Accounting, Studies, Experiments, Distribution, and Intervals

Fund Accounting

Fund accounting is a method of accounting used by a nonprofit organization that illustrates accountability, rather than profitability. In a business, you want to know how much was spent, how much was earned, and how much was left over. With a nonprofit, you want to know these things, but you also want to make sure that the money you have, receive, and spend is allocated for the proper purpose. Fund accounting is very detailed and can get confusing, but ultimately it is the most accurate method of accounting. By utilizing fund accounting, you can maintain accurate financial records for your organization and all of its directives, thus empowering you to generate powerful financial statements and make key decisions.

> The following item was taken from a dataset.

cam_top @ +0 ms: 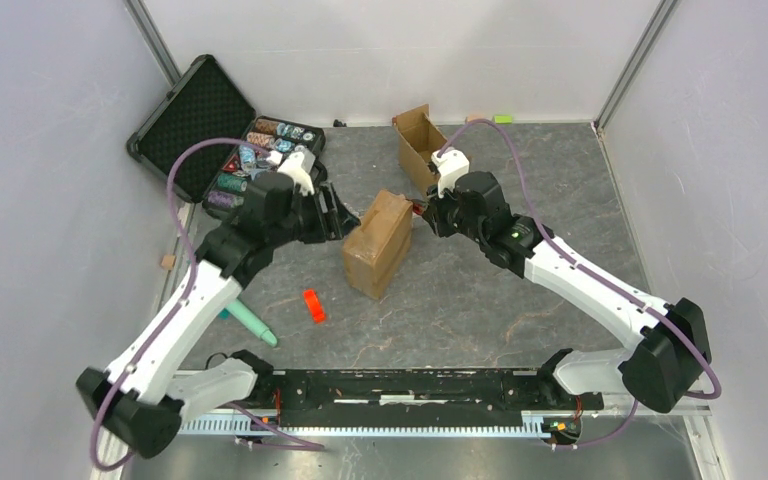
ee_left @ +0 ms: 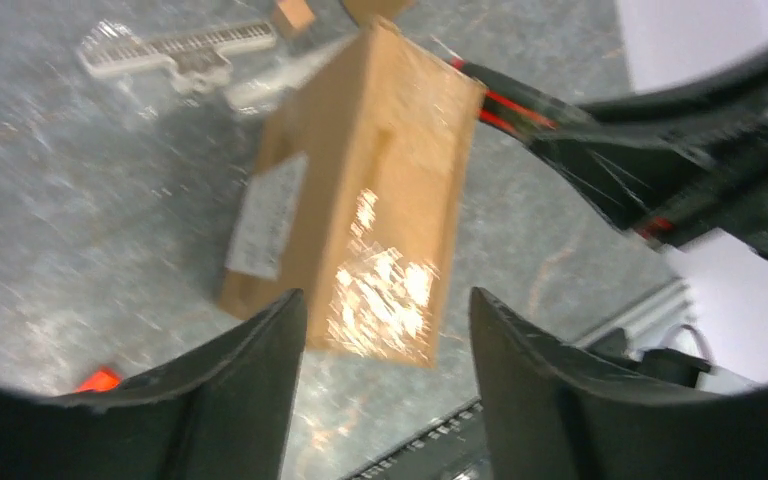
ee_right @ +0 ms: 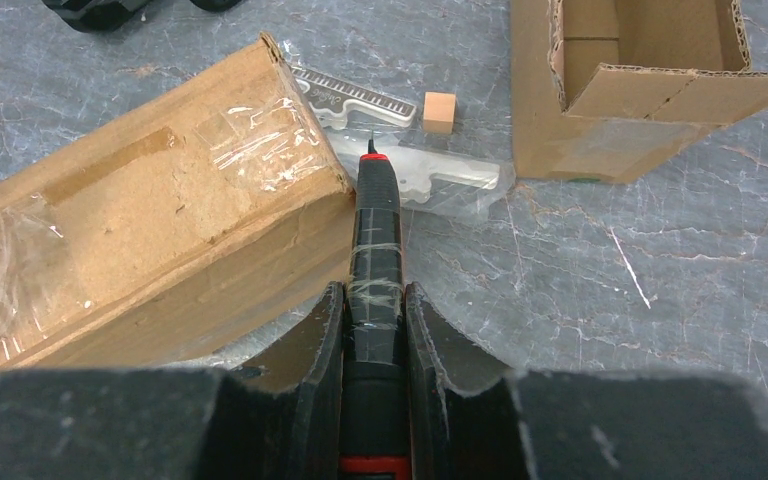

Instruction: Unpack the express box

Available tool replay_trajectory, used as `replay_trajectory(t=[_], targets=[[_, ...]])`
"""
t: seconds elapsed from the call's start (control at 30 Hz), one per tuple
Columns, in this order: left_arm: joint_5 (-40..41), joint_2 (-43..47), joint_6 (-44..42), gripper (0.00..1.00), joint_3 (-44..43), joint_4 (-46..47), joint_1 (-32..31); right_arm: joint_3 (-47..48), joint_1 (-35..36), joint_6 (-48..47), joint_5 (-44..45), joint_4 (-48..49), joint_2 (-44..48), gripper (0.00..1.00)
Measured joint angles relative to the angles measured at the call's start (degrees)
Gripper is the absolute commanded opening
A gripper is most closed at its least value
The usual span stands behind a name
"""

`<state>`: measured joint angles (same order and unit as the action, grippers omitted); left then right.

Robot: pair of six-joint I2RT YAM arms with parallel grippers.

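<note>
The express box (cam_top: 378, 243) is brown cardboard with shiny tape and lies on the grey table between my grippers. Its white label (ee_left: 265, 215) shows in the left wrist view, on the side of the box (ee_left: 370, 190). My left gripper (cam_top: 345, 216) is open and empty just left of the box; its fingers (ee_left: 250, 380) frame the taped end. My right gripper (cam_top: 428, 210) is shut on a black cutter with a red tip (ee_right: 378, 215). The cutter's tip sits beside the far end corner of the box (ee_right: 140, 230).
An open unlabelled cardboard box (cam_top: 420, 145) stands behind my right gripper. A black case of chips (cam_top: 260, 155) is at the back left. A red piece (cam_top: 313, 305) and a teal pen (cam_top: 250, 322) lie front left. A clear bag (ee_right: 420, 170) and a wooden cube (ee_right: 439, 110) lie beyond the cutter.
</note>
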<state>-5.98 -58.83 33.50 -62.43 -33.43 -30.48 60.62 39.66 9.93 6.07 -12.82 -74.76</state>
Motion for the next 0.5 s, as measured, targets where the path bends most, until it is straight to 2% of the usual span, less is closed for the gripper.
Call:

Cross-Sectional vs. Longitudinal Studies

Cross-sectional studies make comparisons at a single point in time, whereas longitudinal studies make comparisons over time. The research question will determine which approach is best. Both the cross-sectional and the longitudinal studies are observational studies. This means that researchers record information about their subjects without manipulating the study environment.

Natural Experiments

A natural experiment is an empirical study in which individuals (or clusters of individuals) exposed to the experimental and control conditions are determined by nature or by other factors outside the control of the investigators, but the process governing the exposures arguably resembles random assignment. Thus, natural experiments are observational studies and are not controlled in the traditional sense of a randomized experiment. Natural experiments are most useful when there has been a clearly defined exposure involving a well-defined subpopulation (and the absence of exposure in a similar subpopulation) such that changes in outcomes may be plausibly attributed to the exposure. In this sense, the difference between a natural experiment and a non-experimental observational study is that the former includes a comparison of conditions that pave the way for causal inference, but the latter does not.

Normal Distribution

In probability theory, the normal distribution is a very common continuous probability distribution. Normal distributions are important in statistics and are often used in the natural and social sciences to represent real-valued random variables whose distributions are not known.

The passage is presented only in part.